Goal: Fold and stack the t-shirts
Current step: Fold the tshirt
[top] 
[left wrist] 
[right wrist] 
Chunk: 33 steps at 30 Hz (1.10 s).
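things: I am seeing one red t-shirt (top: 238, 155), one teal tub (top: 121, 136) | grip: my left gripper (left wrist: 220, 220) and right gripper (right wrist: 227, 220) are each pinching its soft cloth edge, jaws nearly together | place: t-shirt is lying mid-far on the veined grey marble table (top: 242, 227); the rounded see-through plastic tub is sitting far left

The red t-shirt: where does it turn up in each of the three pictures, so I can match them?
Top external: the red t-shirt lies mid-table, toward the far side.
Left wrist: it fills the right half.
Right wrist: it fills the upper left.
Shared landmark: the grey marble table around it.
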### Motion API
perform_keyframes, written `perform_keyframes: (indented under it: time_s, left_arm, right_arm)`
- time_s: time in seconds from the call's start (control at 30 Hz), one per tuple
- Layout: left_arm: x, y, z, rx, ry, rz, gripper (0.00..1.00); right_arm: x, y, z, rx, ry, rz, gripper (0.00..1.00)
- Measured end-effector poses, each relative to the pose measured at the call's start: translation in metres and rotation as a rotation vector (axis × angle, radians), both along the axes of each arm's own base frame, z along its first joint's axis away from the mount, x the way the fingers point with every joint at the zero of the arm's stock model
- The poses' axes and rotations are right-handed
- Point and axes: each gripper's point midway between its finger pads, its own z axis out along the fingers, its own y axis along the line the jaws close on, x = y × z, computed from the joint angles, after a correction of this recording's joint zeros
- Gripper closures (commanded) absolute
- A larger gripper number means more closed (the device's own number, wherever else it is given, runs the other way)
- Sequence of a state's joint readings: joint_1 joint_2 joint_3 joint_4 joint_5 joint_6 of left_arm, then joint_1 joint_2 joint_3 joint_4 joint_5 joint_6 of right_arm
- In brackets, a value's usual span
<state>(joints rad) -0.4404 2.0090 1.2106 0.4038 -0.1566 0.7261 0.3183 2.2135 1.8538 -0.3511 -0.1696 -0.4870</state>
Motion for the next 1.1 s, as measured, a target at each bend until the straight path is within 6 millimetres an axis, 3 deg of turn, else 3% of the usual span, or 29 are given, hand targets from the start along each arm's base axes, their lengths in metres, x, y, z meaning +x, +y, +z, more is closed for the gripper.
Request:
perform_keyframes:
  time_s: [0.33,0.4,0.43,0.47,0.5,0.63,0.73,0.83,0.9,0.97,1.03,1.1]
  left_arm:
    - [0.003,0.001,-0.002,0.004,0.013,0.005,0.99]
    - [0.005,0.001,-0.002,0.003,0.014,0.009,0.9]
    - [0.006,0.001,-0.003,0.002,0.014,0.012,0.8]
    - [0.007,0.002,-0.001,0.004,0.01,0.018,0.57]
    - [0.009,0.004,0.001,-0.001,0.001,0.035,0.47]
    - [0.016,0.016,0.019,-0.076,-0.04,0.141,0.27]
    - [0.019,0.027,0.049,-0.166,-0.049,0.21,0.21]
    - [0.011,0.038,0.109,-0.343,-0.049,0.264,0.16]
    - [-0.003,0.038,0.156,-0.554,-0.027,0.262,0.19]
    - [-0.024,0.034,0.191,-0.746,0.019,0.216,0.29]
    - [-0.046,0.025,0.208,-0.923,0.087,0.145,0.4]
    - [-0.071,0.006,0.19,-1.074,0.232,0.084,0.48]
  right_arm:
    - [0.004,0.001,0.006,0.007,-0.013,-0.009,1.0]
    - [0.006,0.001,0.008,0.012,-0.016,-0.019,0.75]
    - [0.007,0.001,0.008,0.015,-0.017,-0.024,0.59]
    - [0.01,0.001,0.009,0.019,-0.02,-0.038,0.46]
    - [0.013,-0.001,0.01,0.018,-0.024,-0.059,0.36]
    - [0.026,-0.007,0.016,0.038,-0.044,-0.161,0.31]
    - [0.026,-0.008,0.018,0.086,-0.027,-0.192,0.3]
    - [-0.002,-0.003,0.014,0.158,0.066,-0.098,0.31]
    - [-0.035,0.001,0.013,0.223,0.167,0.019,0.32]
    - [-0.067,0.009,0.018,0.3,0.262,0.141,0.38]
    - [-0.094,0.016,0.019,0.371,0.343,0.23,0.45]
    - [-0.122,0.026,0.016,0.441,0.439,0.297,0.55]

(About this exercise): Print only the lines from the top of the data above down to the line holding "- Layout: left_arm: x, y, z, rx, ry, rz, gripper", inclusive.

(Response area):
Goal: Fold and stack the t-shirts
Current step: Fold the tshirt
[top] 
[left wrist] 
[right wrist] 
Chunk: 33 steps at 30 Hz (1.10 s).
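things: I am seeing one red t-shirt (top: 238, 155), one teal tub (top: 121, 136) | grip: my left gripper (left wrist: 220, 220) and right gripper (right wrist: 227, 220) are each pinching its soft cloth edge, jaws nearly together | place: t-shirt is lying mid-far on the veined grey marble table (top: 242, 227); the rounded see-through plastic tub is sitting far left

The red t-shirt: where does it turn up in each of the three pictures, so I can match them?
Top external: the red t-shirt lies mid-table, toward the far side.
Left wrist: it fills the right half.
Right wrist: it fills the upper left.
Shared landmark: the grey marble table around it.
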### Motion API
perform_keyframes, written `perform_keyframes: (indented under it: time_s, left_arm, right_arm)`
- time_s: time in seconds from the call's start (control at 30 Hz), one per tuple
- Layout: left_arm: x, y, z, rx, ry, rz, gripper (0.00..1.00); right_arm: x, y, z, rx, ry, rz, gripper (0.00..1.00)

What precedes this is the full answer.